Yesterday morning on Higgins Rd. while driving to work [yes, I still work part time] I looked at the rearview mirror. Behind me loomed the sky, a brilliant magenta with the early morning sun breaking through. The forest preserve woods exploded in golden browns. A light rain left the air refreshing and clean. From the radio speakers Kurt Elling, a Chicago jazz singer, crooned.
What a wonderful way to start the day, I thought.
Not more than thirty minutes after entering the office, my cell phone rang. Gladys, the nurse at St. Matthew, informed me that my mother had passed away. I told her I would be there as quickly as I could.
The traffic on Rte 25 was incredibly bad. Finally, I turned onto the highway back to the city. Again I faced traffic tie ups. After only a mile of stop and go driving the traffic jam eased up and I drove the rest of the way to the nursing center without a problem.
Along the way my only thoughts were of Mom. I realized her health was declining for the past week or so, but I did not think she would go so fast.
Every little way along the walk in the corridor to Mom’s room a nurse or an aid stopped me for a big hug and a kind word. The hospice people gathered around me in Mom’s room. She lay in bed eyes closed as though she were sleeping without any labored breathing. With a kiss to her cheek, I felt the coolness of her face. Although I anticipated this moment, the occurrence left me empty and sad. The tears welled in my eyes, and I felt them stream down my cheeks.
Finally people left the room so I had some time with Mom alone, probably the last time alone with her. Over the months since she had been at St. Matthew, we were often alone and spoke of the old times -- when she grew up on the near North side of Chicago, her time on the farm in Covert, Michigan, her remembrances of things like the Columbian Exposition and Riverview. No longer will I hear her stories albeit very sketchy due to a failing memory.
I worried about Mom because she was afraid to be alone and afraid to travel to new places. How would she face this ultimate and final trip?
After I returned home I told Rosemary of everything that had happened.

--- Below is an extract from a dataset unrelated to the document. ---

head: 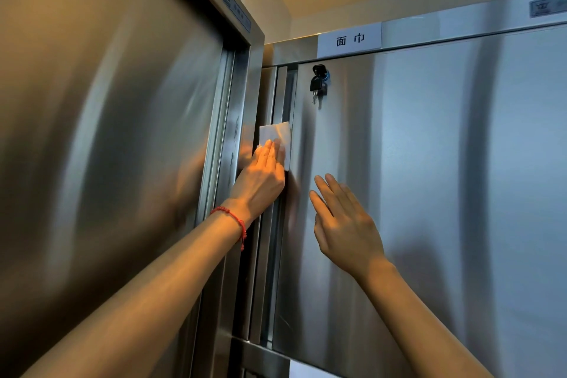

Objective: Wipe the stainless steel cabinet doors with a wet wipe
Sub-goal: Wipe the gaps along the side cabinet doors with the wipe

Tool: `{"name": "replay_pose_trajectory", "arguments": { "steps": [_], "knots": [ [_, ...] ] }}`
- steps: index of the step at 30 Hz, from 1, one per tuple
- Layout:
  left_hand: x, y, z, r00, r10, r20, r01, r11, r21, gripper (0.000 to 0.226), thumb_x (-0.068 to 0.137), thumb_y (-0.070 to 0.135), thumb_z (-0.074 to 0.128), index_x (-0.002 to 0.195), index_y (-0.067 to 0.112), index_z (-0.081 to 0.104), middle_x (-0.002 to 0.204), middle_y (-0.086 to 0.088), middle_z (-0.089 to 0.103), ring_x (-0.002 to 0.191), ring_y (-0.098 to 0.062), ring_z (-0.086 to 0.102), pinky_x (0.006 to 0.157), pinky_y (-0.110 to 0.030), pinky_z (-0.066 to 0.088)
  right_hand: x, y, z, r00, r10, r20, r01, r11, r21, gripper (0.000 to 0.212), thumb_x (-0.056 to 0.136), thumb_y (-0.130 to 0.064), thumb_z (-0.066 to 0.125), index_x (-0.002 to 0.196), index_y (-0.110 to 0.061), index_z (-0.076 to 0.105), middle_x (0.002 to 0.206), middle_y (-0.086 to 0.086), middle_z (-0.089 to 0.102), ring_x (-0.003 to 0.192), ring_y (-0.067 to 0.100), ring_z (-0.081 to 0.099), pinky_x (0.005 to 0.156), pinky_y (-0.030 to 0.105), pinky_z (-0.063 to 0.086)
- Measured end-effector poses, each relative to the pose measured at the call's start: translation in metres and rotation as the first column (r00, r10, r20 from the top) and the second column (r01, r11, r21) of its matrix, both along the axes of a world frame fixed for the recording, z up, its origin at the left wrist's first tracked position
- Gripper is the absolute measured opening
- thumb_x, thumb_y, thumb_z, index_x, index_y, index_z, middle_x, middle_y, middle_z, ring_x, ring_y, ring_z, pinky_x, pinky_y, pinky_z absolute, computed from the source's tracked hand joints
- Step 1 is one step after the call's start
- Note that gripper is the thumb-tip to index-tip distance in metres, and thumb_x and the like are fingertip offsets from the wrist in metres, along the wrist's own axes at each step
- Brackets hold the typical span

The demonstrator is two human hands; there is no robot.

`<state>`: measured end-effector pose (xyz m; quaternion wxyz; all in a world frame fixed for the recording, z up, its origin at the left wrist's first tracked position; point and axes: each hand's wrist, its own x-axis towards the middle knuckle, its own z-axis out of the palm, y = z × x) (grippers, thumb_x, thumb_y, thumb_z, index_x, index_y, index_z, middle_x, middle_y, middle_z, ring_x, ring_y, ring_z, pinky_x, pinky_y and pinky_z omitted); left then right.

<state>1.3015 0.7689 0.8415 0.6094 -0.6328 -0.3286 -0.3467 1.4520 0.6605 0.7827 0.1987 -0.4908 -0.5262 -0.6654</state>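
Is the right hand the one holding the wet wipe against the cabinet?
No, the left hand presses the wet wipe to the door edge; the right hand is open and holds nothing.

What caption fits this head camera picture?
Left hand presses a white wet wipe on the steel cabinet door's edge; right hand open.
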Motion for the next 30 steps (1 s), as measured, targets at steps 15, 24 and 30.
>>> {"name": "replay_pose_trajectory", "arguments": {
  "steps": [15,24,30],
  "knots": [
    [-0.002,0.008,-0.001,0.999,-0.042,-0.024,0.043,0.998,0.036,0.040,0.088,0.022,0.060,0.125,0.008,0.061,0.131,-0.016,0.054,0.123,-0.024,0.053,0.103,-0.034,0.040,-0.001,0.000,0.000,1.000,0.005,-0.015,-0.005,1.000,-0.020,0.045,0.080,-0.022,0.057,0.120,-0.002,0.064,0.132,0.018,0.056,0.127,0.035,0.049,0.107,0.046,0.030],
    [0.003,0.006,0.007,0.999,0.041,0.002,-0.041,0.992,0.117,0.046,0.100,0.008,0.024,0.143,-0.006,0.029,0.147,-0.027,0.028,0.138,-0.033,0.028,0.113,-0.040,0.021,0.001,0.000,0.000,1.000,0.009,-0.025,-0.010,1.000,-0.029,0.045,0.080,-0.022,0.057,0.121,-0.003,0.064,0.132,0.018,0.056,0.127,0.035,0.049,0.107,0.046,0.030],
    [-0.001,0.002,0.005,0.998,0.055,0.014,-0.056,0.994,0.094,0.046,0.100,0.011,0.029,0.143,-0.005,0.027,0.147,-0.026,0.028,0.137,-0.032,0.031,0.113,-0.040,0.025,0.000,0.001,0.000,1.000,-0.002,-0.017,0.001,1.000,-0.026,0.045,0.080,-0.023,0.058,0.120,-0.003,0.064,0.132,0.018,0.056,0.127,0.034,0.049,0.107,0.047,0.028]
  ]
}}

I told her how sad I was to start the day with such a happy event and then to have it destroyed with the loss of Mom.
She told me that my mother was telling me she had passed over and everything was fine and beautiful.
I realized my experience occurred about 7:45 AM. Gladys told me she discovered Mom during her rounds at 7:55 AM. Rosemary was absolutely correct. Mom told me she made her cross over and everything was beautiful.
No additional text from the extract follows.